>>>

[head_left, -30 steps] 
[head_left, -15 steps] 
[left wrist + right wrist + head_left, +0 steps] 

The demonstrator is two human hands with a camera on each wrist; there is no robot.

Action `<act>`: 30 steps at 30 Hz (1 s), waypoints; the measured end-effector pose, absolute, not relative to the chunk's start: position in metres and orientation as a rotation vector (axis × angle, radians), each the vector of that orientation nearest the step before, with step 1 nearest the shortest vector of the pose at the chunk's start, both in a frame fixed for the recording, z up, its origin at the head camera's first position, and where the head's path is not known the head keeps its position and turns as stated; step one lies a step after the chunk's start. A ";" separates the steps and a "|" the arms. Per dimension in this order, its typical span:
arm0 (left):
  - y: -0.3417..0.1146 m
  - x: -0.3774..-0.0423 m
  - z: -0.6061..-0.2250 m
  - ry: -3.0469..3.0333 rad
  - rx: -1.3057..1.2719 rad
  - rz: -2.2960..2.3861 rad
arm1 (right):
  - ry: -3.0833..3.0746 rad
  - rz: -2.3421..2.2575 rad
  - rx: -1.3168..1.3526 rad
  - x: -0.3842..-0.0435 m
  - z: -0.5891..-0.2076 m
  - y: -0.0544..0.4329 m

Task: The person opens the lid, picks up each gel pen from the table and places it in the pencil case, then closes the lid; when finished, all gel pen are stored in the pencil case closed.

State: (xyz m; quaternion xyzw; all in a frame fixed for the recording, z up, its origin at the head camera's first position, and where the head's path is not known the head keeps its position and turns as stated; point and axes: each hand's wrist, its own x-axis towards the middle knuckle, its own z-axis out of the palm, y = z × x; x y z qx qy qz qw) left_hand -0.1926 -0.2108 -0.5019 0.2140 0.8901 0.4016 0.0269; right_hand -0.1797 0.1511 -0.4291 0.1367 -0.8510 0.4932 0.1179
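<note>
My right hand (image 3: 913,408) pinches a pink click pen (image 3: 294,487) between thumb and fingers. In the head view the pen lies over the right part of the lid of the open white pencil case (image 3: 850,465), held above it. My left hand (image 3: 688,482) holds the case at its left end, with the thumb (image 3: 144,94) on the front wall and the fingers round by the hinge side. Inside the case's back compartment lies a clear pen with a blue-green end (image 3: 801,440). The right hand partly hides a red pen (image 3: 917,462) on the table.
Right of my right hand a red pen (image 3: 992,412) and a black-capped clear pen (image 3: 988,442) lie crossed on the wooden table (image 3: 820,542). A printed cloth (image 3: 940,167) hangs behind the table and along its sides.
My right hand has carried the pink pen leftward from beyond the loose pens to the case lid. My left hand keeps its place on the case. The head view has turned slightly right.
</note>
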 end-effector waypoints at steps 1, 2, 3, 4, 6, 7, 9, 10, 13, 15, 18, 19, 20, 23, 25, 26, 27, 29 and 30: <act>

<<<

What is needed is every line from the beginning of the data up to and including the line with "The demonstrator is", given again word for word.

[head_left, -30 steps] 
[head_left, -15 steps] 
[left wrist + right wrist + head_left, +0 steps] 

The demonstrator is two human hands with a camera on each wrist; there is no robot.

The answer contains nothing more.